◆ Exercise brief
Starting at the top line and ending at the bottom one, repeat the entries exactly and drop every picture.
______
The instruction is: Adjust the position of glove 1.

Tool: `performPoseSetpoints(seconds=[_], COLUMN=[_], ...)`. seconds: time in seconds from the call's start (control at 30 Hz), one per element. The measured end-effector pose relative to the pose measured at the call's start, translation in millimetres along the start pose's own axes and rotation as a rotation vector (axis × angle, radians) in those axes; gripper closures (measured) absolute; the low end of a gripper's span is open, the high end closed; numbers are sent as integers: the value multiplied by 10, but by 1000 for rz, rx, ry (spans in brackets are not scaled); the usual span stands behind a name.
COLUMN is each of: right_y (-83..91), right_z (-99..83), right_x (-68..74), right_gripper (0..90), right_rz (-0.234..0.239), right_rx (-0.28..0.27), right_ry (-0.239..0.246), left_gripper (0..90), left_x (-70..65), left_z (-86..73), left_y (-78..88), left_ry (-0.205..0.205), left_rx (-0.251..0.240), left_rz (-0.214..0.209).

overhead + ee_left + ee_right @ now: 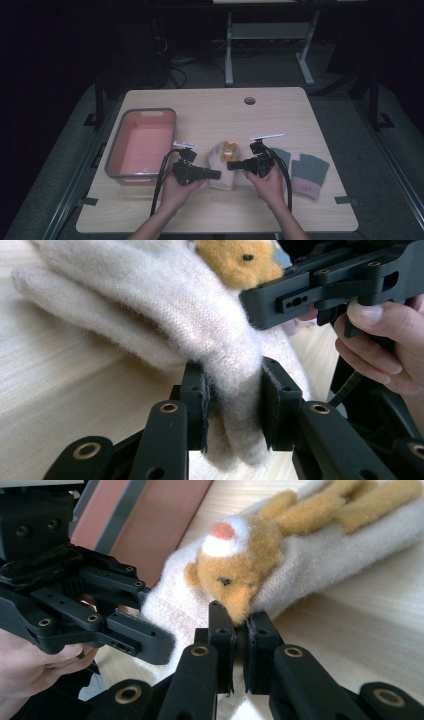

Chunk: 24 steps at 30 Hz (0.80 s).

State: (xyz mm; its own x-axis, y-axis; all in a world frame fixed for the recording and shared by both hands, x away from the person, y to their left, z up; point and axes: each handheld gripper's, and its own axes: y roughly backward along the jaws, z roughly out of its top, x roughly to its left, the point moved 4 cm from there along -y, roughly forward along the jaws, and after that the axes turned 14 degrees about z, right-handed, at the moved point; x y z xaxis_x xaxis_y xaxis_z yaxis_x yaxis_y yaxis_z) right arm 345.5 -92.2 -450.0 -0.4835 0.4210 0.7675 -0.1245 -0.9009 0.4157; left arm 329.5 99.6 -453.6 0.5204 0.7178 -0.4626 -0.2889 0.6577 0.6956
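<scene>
A cream woolly glove (222,172) with an orange plush animal (229,150) sewn on it lies at the table's middle front. My left gripper (216,174) comes at it from the left. In the left gripper view its jaws (234,390) are shut on a bunched fold of the cream glove (165,315). My right gripper (231,165) comes from the right. In the right gripper view it (240,625) pinches the cream glove (320,565) just under the animal's snout (240,600). The two grippers face each other closely, and each shows in the other's view: right gripper (330,280), left gripper (90,615).
A salmon bin with a grey rim (114,150) stands at the table's left, close to my left hand. Two grey gloves with pinkish cuffs (310,172) lie right of my right hand. A cable hole (249,100) sits near the far edge. The far half of the wooden table (210,107) is bare.
</scene>
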Motion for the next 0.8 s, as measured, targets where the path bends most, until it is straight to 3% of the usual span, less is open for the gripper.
performPoseSetpoints(seconds=[0.27, 0.8], right_y=[42, 89], right_z=[90, 336], right_x=[102, 333], right_gripper=[847, 848], right_rz=[10, 4], right_rx=[-12, -9], right_ry=[15, 54], left_gripper=[680, 680], left_x=[-35, -34], left_z=[100, 297], left_y=[117, 351], left_ry=[-23, -31], left_rx=[-21, -71], left_rz=[-2, -26])
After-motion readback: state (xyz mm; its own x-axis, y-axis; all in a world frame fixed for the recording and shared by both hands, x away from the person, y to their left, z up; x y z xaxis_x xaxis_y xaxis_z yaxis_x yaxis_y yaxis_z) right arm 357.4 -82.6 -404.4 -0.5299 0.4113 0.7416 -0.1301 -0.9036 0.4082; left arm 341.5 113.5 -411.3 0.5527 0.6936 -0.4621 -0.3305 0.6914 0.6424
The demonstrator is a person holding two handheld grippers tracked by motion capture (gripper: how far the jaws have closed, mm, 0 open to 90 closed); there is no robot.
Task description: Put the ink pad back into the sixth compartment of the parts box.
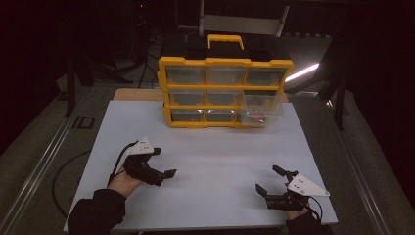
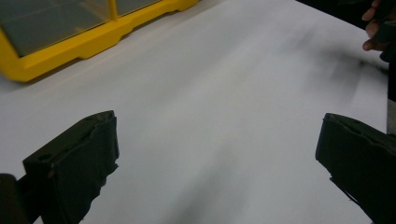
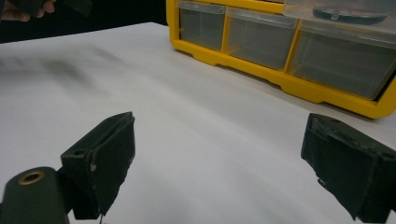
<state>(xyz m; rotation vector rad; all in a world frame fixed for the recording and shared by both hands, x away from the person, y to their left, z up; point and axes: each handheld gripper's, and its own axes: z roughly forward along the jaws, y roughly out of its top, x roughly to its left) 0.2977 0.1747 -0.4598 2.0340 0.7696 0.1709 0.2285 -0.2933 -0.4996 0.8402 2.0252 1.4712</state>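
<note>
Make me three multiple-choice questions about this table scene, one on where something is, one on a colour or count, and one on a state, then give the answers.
1. Where does the organiser stand?
A. at the table's far edge
B. between the two tongs
C. on the floor

2. What colour is the organiser's frame?
A. red
B. yellow
C. green

3. How does the middle-right drawer sit?
A. flush with the others
B. removed and lying on the table
C. pulled partly out

Answers:
1. A, it stands beyond both tongs, on the far part of the white table.
2. B, the frame and top handle are yellow.
3. C, in the high view the drawer juts forward of the frame.
</note>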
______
◆ Written answer
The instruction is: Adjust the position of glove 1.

Tool: `performPoseSetpoints(seconds=[_], COLUMN=[_], ...)`. seconds: time in seconds from the call's start (control at 30 Hz), one per element. The measured end-effector pose relative to the pose measured at the call's start, translation in millimetres along the start pose's own axes and rotation as a rotation vector (axis × angle, radians) in those axes; gripper closures (measured) absolute; the low end of a gripper's span is open, the high end closed; numbers are sent as integers: the value multiplied by 10, but by 1000 for rz, rx, ry (spans in brackets are not scaled); the usual span stands behind a name.
COLUMN is each of: right_y (-83..91), right_z (-99..83), right_x (-68..74), right_gripper (0..90), right_rz (-0.234..0.239), right_rx (-0.28..0.27), right_ry (-0.239..0.246), left_gripper (0..90), left_x (-70..65), left_z (-86..73), left_y (-78..88), left_ry (-0.205..0.205), left_rx (-0.251..0.240), left_rz (-0.214..0.209).

overhead + ee_left + ee_right @ now: 

Chunk: 24 steps at 30 Hz (0.80 s).

State: (xyz mm; its own x-axis, y-axis; all in a world frame fixed for the recording and shared by both hands, x away from the person, y to their left, z up; point and axes: each handheld gripper's, and its own axes: y roughly backward along the jaws, z roughly out of its top, x roughly to its left, the point moved 4 cm from there along -y, roughly forward along the jaws, and after that the axes turned 14 degrees about z, right-handed, at the moved point; x y z xaxis_x xaxis_y xaxis_z yaxis_x yaxis_y yaxis_z) right arm 345.5 -92.2 -450.0 -0.4835 0.4210 0.7675 -0.1245 -0.9009 0.4157; left arm 329.5 99.6 -453.6 0.5204 0.7178 -0.4626 -0.2889 0.6577 0.6956
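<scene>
A cream woolly glove (222,172) with an orange plush animal (229,150) sewn on it lies at the table's middle front. My left gripper (216,174) comes at it from the left. In the left gripper view its jaws (234,390) are shut on a bunched fold of the cream glove (165,315). My right gripper (231,165) comes from the right. In the right gripper view it (240,625) pinches the cream glove (320,565) just under the animal's snout (240,600). The two grippers face each other closely, and each shows in the other's view: right gripper (330,280), left gripper (90,615).
A salmon bin with a grey rim (114,150) stands at the table's left, close to my left hand. Two grey gloves with pinkish cuffs (310,172) lie right of my right hand. A cable hole (249,100) sits near the far edge. The far half of the wooden table (210,107) is bare.
</scene>
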Motion for the next 0.8 s, as measured, targets where the path bends most, until it is straight to 3% of the usual span, less is open for the gripper.
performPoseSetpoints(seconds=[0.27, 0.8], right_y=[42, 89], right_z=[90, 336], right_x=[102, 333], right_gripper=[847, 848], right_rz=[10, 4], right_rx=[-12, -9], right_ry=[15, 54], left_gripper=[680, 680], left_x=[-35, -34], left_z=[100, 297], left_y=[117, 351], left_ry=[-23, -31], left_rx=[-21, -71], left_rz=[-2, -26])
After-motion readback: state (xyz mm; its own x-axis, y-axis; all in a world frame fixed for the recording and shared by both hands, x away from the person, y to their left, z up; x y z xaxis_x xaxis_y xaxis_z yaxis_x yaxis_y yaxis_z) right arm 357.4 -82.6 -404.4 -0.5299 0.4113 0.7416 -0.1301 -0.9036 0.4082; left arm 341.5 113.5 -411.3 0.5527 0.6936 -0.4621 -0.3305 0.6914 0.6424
The demonstrator is a person holding two handheld grippers tracked by motion capture (gripper: how far the jaws have closed, mm, 0 open to 90 closed); there is no robot.
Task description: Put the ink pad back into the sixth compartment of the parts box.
<state>(xyz m; rotation vector rad; all in a world frame fixed for the recording and shared by both hands, x away from the person, y to their left, z up; point and axes: each handheld gripper's, and its own axes: z roughly forward along the jaws, y roughly out of its top, x roughly to its left) 0.2977 0.1747 -0.4598 2.0340 0.7696 0.1709 0.2285 -0.2933 -0.4996 0.8402 2.0252 1.4712</state>
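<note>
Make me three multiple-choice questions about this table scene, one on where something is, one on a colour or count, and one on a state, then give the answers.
1. Where does the organiser stand?
A. at the table's far edge
B. between the two tongs
C. on the floor

2. What colour is the organiser's frame?
A. red
B. yellow
C. green

3. How does the middle-right drawer sit?
A. flush with the others
B. removed and lying on the table
C. pulled partly out

Answers:
1. A, it stands beyond both tongs, on the far part of the white table.
2. B, the frame and top handle are yellow.
3. C, in the high view the drawer juts forward of the frame.
</note>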

This response is complete, and nothing else is pending.